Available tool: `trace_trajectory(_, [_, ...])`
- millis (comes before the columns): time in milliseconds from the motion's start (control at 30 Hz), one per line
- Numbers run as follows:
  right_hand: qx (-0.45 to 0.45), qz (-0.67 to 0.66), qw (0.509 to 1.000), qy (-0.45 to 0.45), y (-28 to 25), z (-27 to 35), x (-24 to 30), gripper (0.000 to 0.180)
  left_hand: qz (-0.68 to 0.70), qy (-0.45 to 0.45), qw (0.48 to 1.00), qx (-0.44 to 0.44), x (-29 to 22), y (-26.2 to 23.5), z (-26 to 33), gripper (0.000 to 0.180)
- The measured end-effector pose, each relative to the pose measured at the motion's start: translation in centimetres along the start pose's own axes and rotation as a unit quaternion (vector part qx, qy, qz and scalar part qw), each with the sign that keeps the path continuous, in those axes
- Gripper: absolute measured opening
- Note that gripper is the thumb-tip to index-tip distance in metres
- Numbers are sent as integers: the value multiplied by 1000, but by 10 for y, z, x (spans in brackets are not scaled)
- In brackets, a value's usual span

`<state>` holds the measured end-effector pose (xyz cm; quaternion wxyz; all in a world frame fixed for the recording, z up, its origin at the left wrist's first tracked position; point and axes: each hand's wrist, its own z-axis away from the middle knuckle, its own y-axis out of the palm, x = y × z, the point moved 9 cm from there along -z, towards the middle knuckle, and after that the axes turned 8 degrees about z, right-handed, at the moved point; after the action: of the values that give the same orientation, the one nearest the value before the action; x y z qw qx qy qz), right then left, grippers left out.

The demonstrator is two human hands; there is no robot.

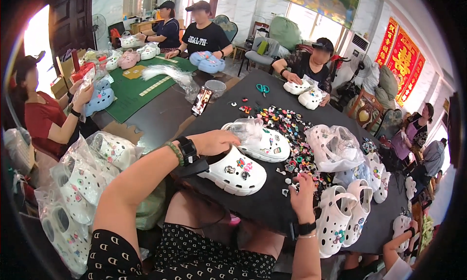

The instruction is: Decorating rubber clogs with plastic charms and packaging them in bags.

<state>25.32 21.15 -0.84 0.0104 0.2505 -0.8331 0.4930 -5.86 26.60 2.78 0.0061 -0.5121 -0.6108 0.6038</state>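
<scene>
A white clog with several colourful shoe charms on its top lies at the near table edge. My left hand is closed on its heel end, with a watch and a green bead bracelet on that wrist. Behind it sits a second white clog with charms, clear plastic bunched at its opening. My right hand is at the near side of a heap of loose shoe charms. Its fingers are bent together; what they pinch is too small to make out.
White clogs stand right of my right hand, bagged clogs beyond. More bagged clogs are piled at left. Teal scissors, a phone and a clear tub lie farther off. Co-workers handle clogs around the tables.
</scene>
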Motion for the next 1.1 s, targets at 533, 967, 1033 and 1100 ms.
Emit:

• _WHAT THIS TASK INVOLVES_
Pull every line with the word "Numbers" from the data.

• _FINAL ANSWER_
- Numbers run as follows:
- Numbers are sent as integers: the value multiplied by 1000, but by 10 for y, z, x (spans in brackets are not scaled)

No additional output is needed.